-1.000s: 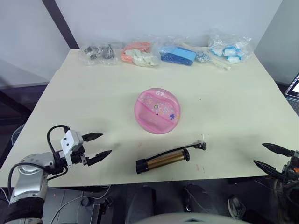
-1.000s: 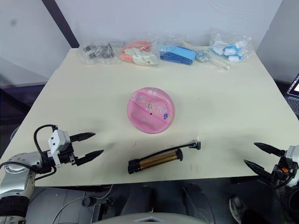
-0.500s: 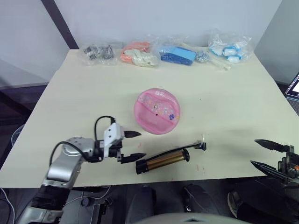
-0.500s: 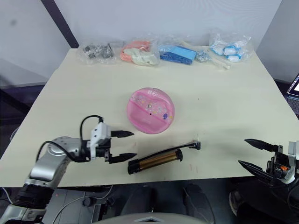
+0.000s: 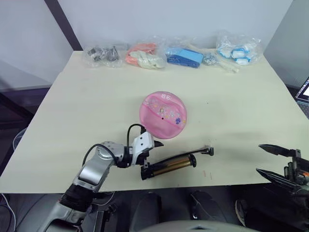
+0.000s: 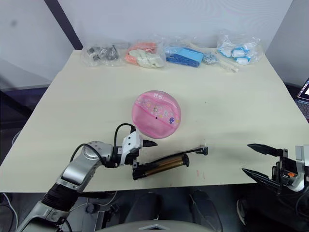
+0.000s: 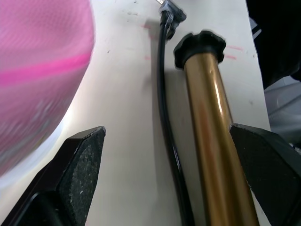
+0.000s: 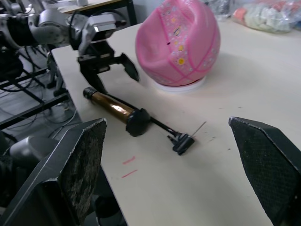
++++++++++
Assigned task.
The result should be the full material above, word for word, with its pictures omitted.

Exercise answer.
-1.000s: 
-1.000s: 
-0.500s: 
-0.500s: 
+0.000s: 
+0.000s: 
+0.000s: 
+0.000s: 

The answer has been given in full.